Отстреливать жертв дэволюции запрещено, да они и не особенно выделяются среди нариков и бомжей, разве что тенденцией ходить на четвереньках и полным отсутствием речи. Когда их одежда распадается и они вконец приобретают животный вид, кто-нибудь, под чьими окнами они галдят, звонит куда положено, и их забирают городские санитарные службы. Мы не знаем, куда их увозят, и нам это неинтересно.
Иногда на самые нижние улицы у подножия жилоблоков Эйплейс сверху падает какой-то непривычный нежный свет, и мы гадаем, а не солнечные ли это лучи. Большинству не приходит в голову свериться с часами, а даже если бы пришло, это вряд ли бы что-то дало — откуда нам тут знать, когда именно светит солнце? Но что такое солнце, мы знаем. Мы его видели по телевизору.
Преподобного Бини я увидел издалека. Он был, конечно, замаскирован, но под человека, не под обезьяну. Не захотел всё-таки притворяться одним из нас, дурачина. Наверное, это плюс наглость его и сгубило. Стоящий у Машины одинокий человек — картина достаточно редкая, и я сразу же каким-то шестым чувством понял, что сейчас что-то случится и что это будет иметь отношение ко вчерашней листовке.
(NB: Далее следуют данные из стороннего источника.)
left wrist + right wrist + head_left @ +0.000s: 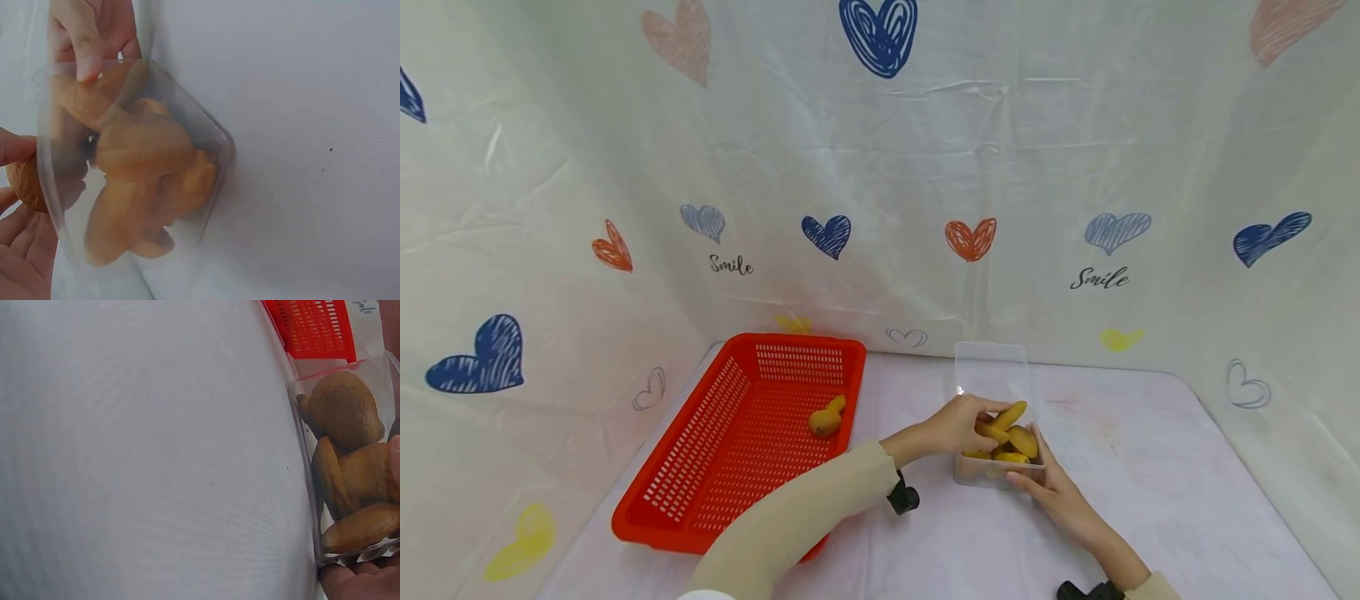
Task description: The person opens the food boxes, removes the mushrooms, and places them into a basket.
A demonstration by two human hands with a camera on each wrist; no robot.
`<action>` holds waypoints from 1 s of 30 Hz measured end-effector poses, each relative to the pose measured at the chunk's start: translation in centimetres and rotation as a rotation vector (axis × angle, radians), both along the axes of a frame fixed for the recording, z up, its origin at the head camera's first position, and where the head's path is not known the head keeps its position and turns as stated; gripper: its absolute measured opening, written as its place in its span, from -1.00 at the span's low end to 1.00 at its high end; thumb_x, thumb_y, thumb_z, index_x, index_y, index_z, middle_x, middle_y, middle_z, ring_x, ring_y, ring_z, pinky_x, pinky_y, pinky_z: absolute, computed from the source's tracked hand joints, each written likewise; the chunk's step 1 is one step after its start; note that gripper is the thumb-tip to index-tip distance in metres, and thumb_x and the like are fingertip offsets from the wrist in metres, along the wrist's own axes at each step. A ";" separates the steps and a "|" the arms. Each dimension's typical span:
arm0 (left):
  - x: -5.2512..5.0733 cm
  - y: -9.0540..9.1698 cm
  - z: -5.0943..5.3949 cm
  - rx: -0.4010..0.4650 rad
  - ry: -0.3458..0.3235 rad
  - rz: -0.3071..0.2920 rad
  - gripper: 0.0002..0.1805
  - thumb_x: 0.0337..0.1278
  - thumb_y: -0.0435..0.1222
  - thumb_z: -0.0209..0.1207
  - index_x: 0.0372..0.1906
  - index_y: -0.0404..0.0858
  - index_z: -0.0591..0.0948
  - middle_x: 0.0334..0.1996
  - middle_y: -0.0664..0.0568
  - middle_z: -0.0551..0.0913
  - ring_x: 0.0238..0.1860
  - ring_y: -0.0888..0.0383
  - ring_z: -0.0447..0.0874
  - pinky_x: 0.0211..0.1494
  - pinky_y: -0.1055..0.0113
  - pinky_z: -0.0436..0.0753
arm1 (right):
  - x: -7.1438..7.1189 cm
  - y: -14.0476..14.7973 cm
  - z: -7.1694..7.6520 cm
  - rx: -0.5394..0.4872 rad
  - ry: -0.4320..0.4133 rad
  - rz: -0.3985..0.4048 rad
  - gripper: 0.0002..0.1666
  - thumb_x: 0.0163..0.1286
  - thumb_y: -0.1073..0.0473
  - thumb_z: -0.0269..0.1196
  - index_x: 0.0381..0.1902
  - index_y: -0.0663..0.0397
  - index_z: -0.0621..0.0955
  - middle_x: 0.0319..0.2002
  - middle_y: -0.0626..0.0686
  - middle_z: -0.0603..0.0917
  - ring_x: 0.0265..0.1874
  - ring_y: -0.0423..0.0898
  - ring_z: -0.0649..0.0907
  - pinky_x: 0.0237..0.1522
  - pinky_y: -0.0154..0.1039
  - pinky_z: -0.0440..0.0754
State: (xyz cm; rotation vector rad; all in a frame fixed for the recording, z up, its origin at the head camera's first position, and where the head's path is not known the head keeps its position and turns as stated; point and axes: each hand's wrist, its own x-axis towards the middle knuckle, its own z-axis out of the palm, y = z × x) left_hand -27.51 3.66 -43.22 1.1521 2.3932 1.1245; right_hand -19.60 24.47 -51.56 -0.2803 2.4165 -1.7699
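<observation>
A clear plastic box (981,473) with its lid (992,362) raised at the back stands on the table. Several yellow-brown, potato-like pieces (144,150) lie heaped inside it. My left hand (957,427) reaches in over the box's left side, its thumb and fingers pinching a yellow-brown, potato-like piece (26,184). From the right, my right hand (1056,492) grips the box wall, thumb at the front and fingers along the far side. In the right wrist view, more pieces (347,409) show through the clear wall. The lower part of the held piece is partly hidden by fingers and plastic.
A red perforated basket (700,492) stands left of the box, under my left forearm. Two more yellow-brown pieces (825,422) lie together at its right side. A white sheet (910,558) covers the table, and a heart-printed curtain (880,183) hangs behind and at both sides.
</observation>
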 end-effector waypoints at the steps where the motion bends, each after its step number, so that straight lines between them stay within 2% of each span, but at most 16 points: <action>1: 0.1 -0.1 0.2 0.005 -0.011 0.003 -0.31 0.12 -0.51 0.36 0.39 -0.31 0.45 0.27 -0.05 0.55 0.07 0.26 0.63 -0.02 0.61 0.56 | 0.0 0.0 0.0 0.000 -0.001 0.001 0.12 0.49 0.14 0.22 0.59 0.08 -0.33 0.56 0.31 -0.33 0.45 0.30 0.10 0.02 -0.56 0.43; 8: 0.5 -0.8 1.4 0.064 -0.041 -0.001 -0.31 0.14 -0.48 0.36 0.40 -0.33 0.42 0.31 -0.07 0.51 0.12 0.24 0.62 0.04 0.58 0.56 | -0.1 -0.1 -0.1 -0.005 0.008 0.007 0.11 0.50 0.17 0.21 0.59 0.10 -0.33 0.55 0.34 -0.33 0.38 0.31 0.22 0.01 -0.54 0.46; 17: 0.5 -2.0 3.4 0.168 -0.103 0.008 -0.32 0.14 -0.49 0.35 0.39 -0.34 0.42 0.32 -0.08 0.50 0.11 0.23 0.63 0.11 0.53 0.54 | -0.1 0.2 0.3 0.046 -0.003 0.009 0.11 0.51 0.12 0.20 0.58 0.07 -0.36 0.55 0.35 -0.31 0.47 0.36 0.00 0.18 -0.27 0.46; 19: 0.5 -2.5 3.9 0.186 -0.122 0.004 -0.32 0.14 -0.50 0.34 0.39 -0.35 0.42 0.32 -0.09 0.50 0.12 0.21 0.63 0.13 0.51 0.55 | -0.1 0.2 0.3 0.050 0.003 0.010 0.11 0.51 0.13 0.20 0.58 0.09 -0.35 0.55 0.35 -0.30 0.47 0.37 -0.03 0.19 -0.31 0.43; 25: 0.1 -4.2 5.1 0.210 -0.144 0.017 -0.32 0.17 -0.50 0.32 0.41 -0.35 0.39 0.33 -0.11 0.48 0.16 0.11 0.61 0.18 0.44 0.55 | -0.1 0.3 0.3 0.042 0.011 0.013 0.11 0.50 0.14 0.21 0.58 0.12 -0.34 0.55 0.34 -0.32 0.47 0.38 -0.08 0.05 -0.59 0.35; 27: -0.2 -5.0 5.4 0.224 -0.155 0.032 -0.32 0.18 -0.52 0.31 0.42 -0.35 0.39 0.32 -0.13 0.49 0.16 0.09 0.61 0.18 0.41 0.56 | -0.1 0.3 0.3 0.049 0.008 0.012 0.12 0.50 0.14 0.21 0.58 0.11 -0.35 0.55 0.34 -0.32 0.47 0.38 -0.08 0.02 -0.58 0.38; 30: -0.7 -6.2 5.7 0.243 -0.178 0.057 -0.32 0.18 -0.54 0.30 0.42 -0.36 0.39 0.32 -0.15 0.48 0.17 0.06 0.60 0.16 0.37 0.58 | -0.1 0.3 0.3 0.061 0.004 0.009 0.12 0.51 0.13 0.20 0.58 0.08 -0.35 0.56 0.33 -0.31 0.46 0.38 -0.04 0.04 -0.47 0.46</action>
Листовки эти с некоторых пор то и дело встречались на стенах не самых оживлённых переулков, висели там, нечитанные и ненужные, промокали, отклеивались, падали и присоединялись к гниющему в лужах мусору. Вскоре на стенах появлялись новые. Смысл всех этих листовок был в общем одинаков. Речь там шла о так называемой «лжи эволюции» — богатая тема в Эйплейс, но только если её правильно развернуть. Листовки разворачивали её неправильно, но я допускаю, что и у нас кое-кого могла бы впечатлить их громкая мифология о наших якобы изначально разумных, безгрешных предках, о совершенных обезьянах, которые были младшими детьми Бога, наследниками оставленного предками людей рая — и которые тоже пали по примеру людей, как сами люди пали по примеру сатаны. Листовки роняли прозрачные намёки на каких-то слуг ада, читай: учёных, создавших Машину якобы для засирания обезьяньих мозгов враньём об эволюции и с целью заставить нас поклоняться не Христу-Спасителю, а этой самой дьявольской Машине, тогда как единственная надежда обезьян, как и людей, на спасение — это он, Иисус… Всё новое — это хорошо забытое старое. Авторы листовок, небезызвестная группа Бини, очень плохо знали Эйплейс. Никто тут сроду не поклонялся Машине, её только побаивались и уважали. Но для Бини соболтуны это было неважно. Поклонение Машине очень хорошо вписывалось в их теорию, и, поскольку его на самом деле не было, они его, так и быть, придумали для нашей обезьяньей пользы. Насколько я знаю моих собратьев, эйпы по большей части подтирались листовками, подброшенными в почтовые ящики, но Цитадель обычно интересовалась и меньшей частью. Вчера я нашёл одну такую листовку среди новейших книг в детском отделе и именно поэтому позвонил. Я никак не легист и нашему правительству не друг — у Цитадели в городе нет друзей — но сектантская пропаганда среди детей — это немного чересчур. Да ещё через библиотеку, за содержание которой я как её сотрудник отвечаю. Ещё статьи за сокрытие мне нехватало — короче, я вчера взял и сразу же позвонил. И листовку курьером отправил, с охраной. Подальше от греха.